IRS asks Intuit, others to expand Free File program
Recently we reported that the Treasury Inspector General for Tax Administration (TIGTA) discovered that, while the majority of taxpayers who request refund anticipation loans as rapid payment of tax refunds would qualify for free tax preparation through the IRS's Free File service, most of those taxpayers were unaware of the service ("IRS encouraged to market free tax services to RAL recipients").
TIGTA recommended that the IRS improve its marketing and be more aggressive in trying to reach taxpayers who qualify for the free service.
Meanwhile, the IRS has contacted the tax preparation software companies that participate in the Free File Alliance by offering their federal income tax preparation services at no charge to qualifying taxpayers through links on the IRS Web site and has asked that they allow all taxpayers to file their federal tax returns for free. Currently the members of the Free File Alliance place limitations on who is allowed to use the free service, only offering the free service to taxpayers with income that doesn't exceed $54,000.

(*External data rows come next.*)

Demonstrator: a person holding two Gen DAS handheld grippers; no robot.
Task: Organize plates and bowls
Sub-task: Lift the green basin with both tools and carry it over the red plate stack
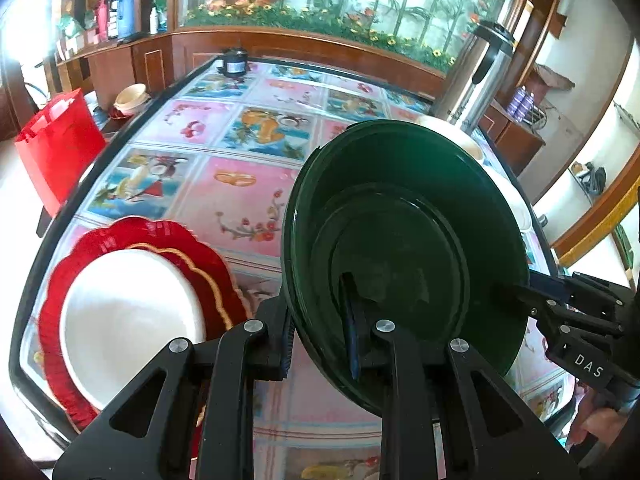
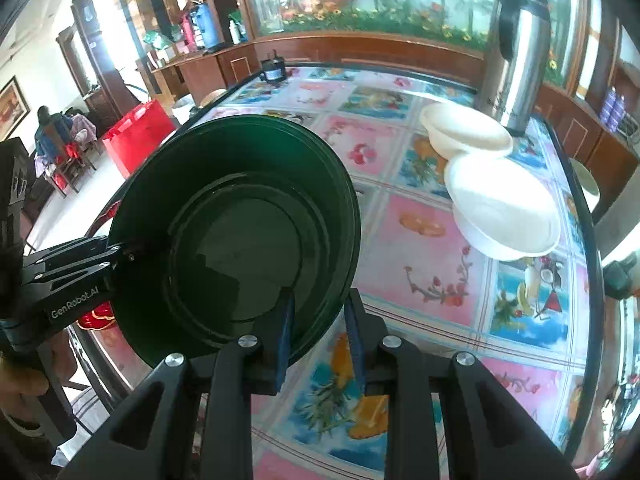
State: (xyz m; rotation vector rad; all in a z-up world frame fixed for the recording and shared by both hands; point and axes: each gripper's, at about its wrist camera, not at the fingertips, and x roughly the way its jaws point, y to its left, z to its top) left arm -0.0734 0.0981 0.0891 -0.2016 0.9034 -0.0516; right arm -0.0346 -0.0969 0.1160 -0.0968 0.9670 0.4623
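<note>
A dark green plate [image 1: 404,248] is held up off the table, tilted on edge, by both grippers. My left gripper [image 1: 320,344] is shut on its near rim; my right gripper [image 1: 532,280] clamps the opposite rim. In the right wrist view my right gripper [image 2: 320,332] is shut on the green plate [image 2: 240,232], and the left gripper [image 2: 120,250] grips the far rim. A white plate [image 1: 128,320] lies on a red scalloped plate [image 1: 208,264] at the table's left. Two white bowls [image 2: 500,208] [image 2: 464,128] sit at the right.
A table [image 1: 240,200] with a fruit-patterned cloth. A steel thermos [image 2: 520,52] stands at the back right, a small black object [image 2: 274,70] at the far edge. A red bag [image 1: 60,148] and stacked bowls [image 1: 130,98] stand beyond the left edge.
</note>
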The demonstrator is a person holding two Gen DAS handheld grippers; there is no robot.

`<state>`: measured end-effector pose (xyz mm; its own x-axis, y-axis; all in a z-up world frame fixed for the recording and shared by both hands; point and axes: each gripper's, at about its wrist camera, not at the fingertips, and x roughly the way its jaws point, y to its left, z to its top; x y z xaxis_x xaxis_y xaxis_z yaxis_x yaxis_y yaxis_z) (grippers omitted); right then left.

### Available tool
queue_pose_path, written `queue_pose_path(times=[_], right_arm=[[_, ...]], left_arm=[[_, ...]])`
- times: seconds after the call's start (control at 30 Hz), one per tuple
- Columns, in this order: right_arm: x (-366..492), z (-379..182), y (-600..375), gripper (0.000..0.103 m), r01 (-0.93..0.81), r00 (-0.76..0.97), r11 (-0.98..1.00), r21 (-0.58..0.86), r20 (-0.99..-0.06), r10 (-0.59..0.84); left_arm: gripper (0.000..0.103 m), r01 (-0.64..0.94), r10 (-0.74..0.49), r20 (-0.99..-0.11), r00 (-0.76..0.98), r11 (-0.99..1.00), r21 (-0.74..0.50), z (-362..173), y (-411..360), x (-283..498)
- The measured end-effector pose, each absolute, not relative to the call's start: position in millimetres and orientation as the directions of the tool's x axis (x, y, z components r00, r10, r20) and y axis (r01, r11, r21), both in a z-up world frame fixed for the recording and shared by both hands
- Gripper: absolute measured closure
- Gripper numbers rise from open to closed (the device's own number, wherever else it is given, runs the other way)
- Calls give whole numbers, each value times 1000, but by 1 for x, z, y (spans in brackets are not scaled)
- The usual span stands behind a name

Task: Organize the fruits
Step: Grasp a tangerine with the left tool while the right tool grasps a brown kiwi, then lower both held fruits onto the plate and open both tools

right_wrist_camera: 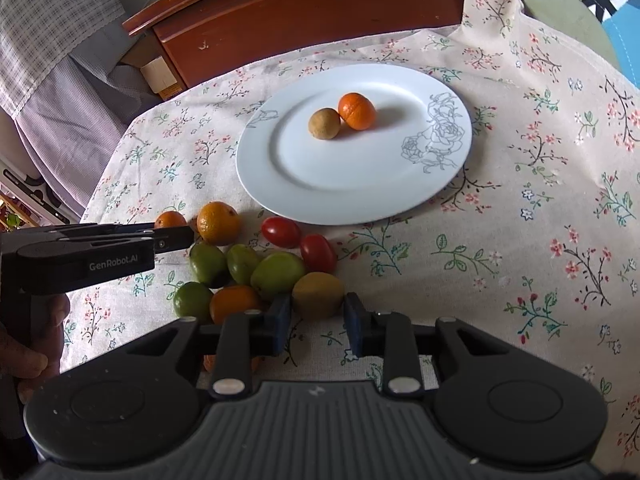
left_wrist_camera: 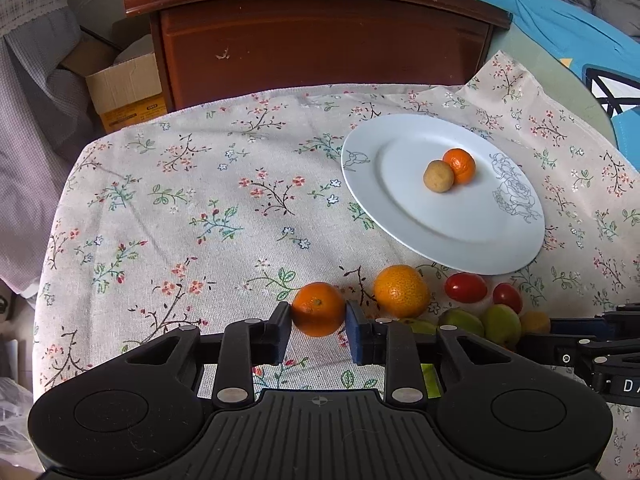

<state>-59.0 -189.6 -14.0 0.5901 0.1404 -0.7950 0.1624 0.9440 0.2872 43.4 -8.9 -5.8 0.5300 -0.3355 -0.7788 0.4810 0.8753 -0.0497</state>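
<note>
Left wrist: left gripper [left_wrist_camera: 319, 322] pinching an orange [left_wrist_camera: 318, 309] off the cloth [left_wrist_camera: 180, 200]; right gripper [right_wrist_camera: 313, 320] spread round a brown fruit [right_wrist_camera: 318, 294], grip unclear — next, likely carry to plate [left_wrist_camera: 400, 220] — two fruits there

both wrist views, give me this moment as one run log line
left gripper: shut on small orange | right gripper: around brown fruit, grip unclear | plate: one orange, one brown fruit | rest on tablecloth

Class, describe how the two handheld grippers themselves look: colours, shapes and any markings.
Both grippers are black plastic: ribbed central body, two round discs, silver rivets on linkage bars, dark blue finger pads. The left gripper carries white "GenRobot.AI" lettering; a bare hand grips its handle.
</note>
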Motion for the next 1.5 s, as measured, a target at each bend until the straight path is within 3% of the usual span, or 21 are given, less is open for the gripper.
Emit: queue_pose_path(times=[0.37, 0.8, 1.5], right_arm=[[-61, 10, -185, 74, 113, 650, 936, 332, -737, 183], [-46, 37, -222, 74, 201, 753, 918, 341, -653, 77], [1, 0, -239, 74, 305, 679, 887, 347, -732, 53]], left_arm=[[77, 516, -422, -708, 567, 852, -94, 28, -12, 25], [76, 522, -465, -677, 570, 842, -138, 39, -40, 43], [76, 570, -456, -740, 493, 813, -121, 4, -87, 79]])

Intuit, maker of TurboTax software, in a letter sent to Senator Charles Shumer (D-NY), has indicated that such a change "can be realized for the coming 2009 tax season," but no definitive agreement has yet been reached, according to Julie Miller, spokesperson for Intuit.

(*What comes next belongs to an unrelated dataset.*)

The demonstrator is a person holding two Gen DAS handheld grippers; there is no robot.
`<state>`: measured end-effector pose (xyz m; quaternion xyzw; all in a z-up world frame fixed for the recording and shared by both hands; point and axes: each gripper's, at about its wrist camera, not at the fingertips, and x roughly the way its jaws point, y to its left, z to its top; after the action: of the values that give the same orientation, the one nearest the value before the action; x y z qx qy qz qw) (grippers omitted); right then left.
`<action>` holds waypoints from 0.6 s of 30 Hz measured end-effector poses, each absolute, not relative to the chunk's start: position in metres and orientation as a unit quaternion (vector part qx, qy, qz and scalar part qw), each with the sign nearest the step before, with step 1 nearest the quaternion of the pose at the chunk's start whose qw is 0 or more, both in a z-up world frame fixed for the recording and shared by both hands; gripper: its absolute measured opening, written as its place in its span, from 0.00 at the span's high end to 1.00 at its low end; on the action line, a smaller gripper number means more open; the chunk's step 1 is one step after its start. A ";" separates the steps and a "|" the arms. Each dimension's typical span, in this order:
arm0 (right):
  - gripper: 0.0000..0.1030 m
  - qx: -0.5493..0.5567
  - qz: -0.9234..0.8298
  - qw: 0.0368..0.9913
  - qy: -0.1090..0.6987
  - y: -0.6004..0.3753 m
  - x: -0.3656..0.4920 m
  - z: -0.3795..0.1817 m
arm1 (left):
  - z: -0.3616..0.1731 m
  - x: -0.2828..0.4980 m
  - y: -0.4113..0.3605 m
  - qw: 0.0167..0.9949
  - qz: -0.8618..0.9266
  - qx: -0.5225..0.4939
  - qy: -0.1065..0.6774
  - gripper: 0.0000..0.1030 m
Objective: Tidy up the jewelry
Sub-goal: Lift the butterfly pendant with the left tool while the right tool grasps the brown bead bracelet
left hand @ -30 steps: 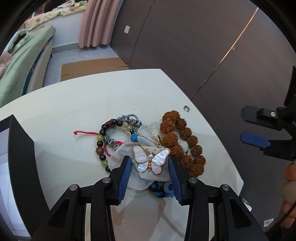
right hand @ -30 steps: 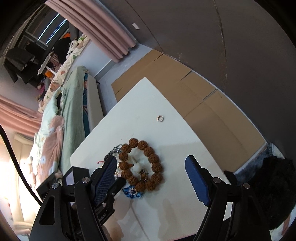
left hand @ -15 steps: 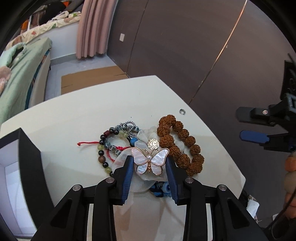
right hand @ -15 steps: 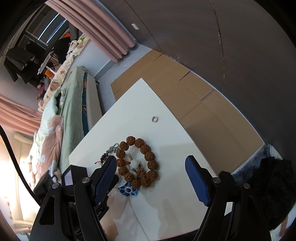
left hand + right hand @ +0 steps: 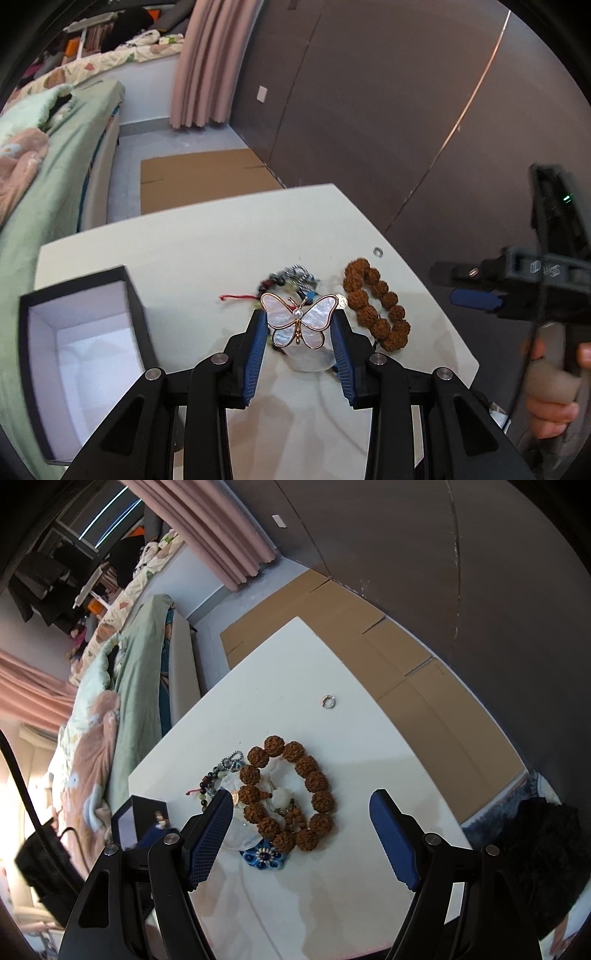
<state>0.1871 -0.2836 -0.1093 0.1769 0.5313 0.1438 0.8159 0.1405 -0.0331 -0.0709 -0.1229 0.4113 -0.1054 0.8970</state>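
Left gripper (image 5: 298,334): I have its blue pads clamped on the butterfly brooch (image 5: 298,319), held above the table (image 5: 184,243).
Right gripper (image 5: 301,834): I see its fingers spread wide, holding nothing, over the brown bead bracelet (image 5: 291,794).
Box (image 5: 83,354): open, black, on the table's left.
Ring (image 5: 327,701): alone at the far right.

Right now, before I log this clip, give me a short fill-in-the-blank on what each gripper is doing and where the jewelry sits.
1. The left gripper is shut on the ____ brooch.
2. The right gripper holds ____.
3. The open black box is ____ inside.
4. The small silver ring lies ____ from the brown bead bracelet.

Missing words: butterfly; nothing; white; apart
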 end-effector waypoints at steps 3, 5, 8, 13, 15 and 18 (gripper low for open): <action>0.28 0.163 0.141 0.815 0.538 -0.274 0.190 -0.115 | -0.062 0.134 -0.024 0.902 -0.100 -0.128 0.401 0.64; 0.41 0.155 0.146 0.811 0.545 -0.266 0.192 -0.121 | -0.059 0.133 -0.019 0.904 -0.096 -0.132 0.396 0.64; 0.51 0.158 0.163 0.798 0.558 -0.255 0.196 -0.130 | -0.055 0.131 -0.010 0.906 -0.087 -0.140 0.390 0.64; 0.52 0.148 0.164 0.796 0.563 -0.236 0.201 -0.139 | -0.051 0.125 0.004 0.907 -0.077 -0.152 0.386 0.64; 0.53 0.146 0.168 0.795 0.564 -0.229 0.204 -0.141 | -0.048 0.121 0.009 0.907 -0.074 -0.155 0.383 0.64; 0.57 0.134 0.162 0.801 0.560 -0.221 0.210 -0.141 | -0.046 0.117 0.013 0.909 -0.070 -0.156 0.380 0.64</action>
<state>0.2105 -0.2210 -0.1415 0.1336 0.5599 0.1624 0.8014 0.1169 0.0132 -0.0455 -0.1561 0.3798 -0.0696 0.9092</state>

"We are a member of the Free File Alliance and FFA is currently in discussions with IRS about proposed changes to the Free File program for the coming tax season," Miller said.
Liberty Tax Service, maker of eSmartTax, has indicated it will continue to participate in the Free File Alliance and notes that it already allows free federal tax electronic filing for taxpayers of all income levels on its Web site. John Hewitt, CEO of Liberty Tax Service, said, "We think it's a great idea. As long as the IRS will permit that, we will gladly oblige them." Liberty plans to continue to charge a fee for state income tax filing.
"This is a huge victory that we've been seeking for a long time," said Senator Charles Shumer (D-NY), chairman of the Joint Economic Committee, in an interview with The Wall Street Journal. "At last, taxpayers will be able to file with ease and without expense."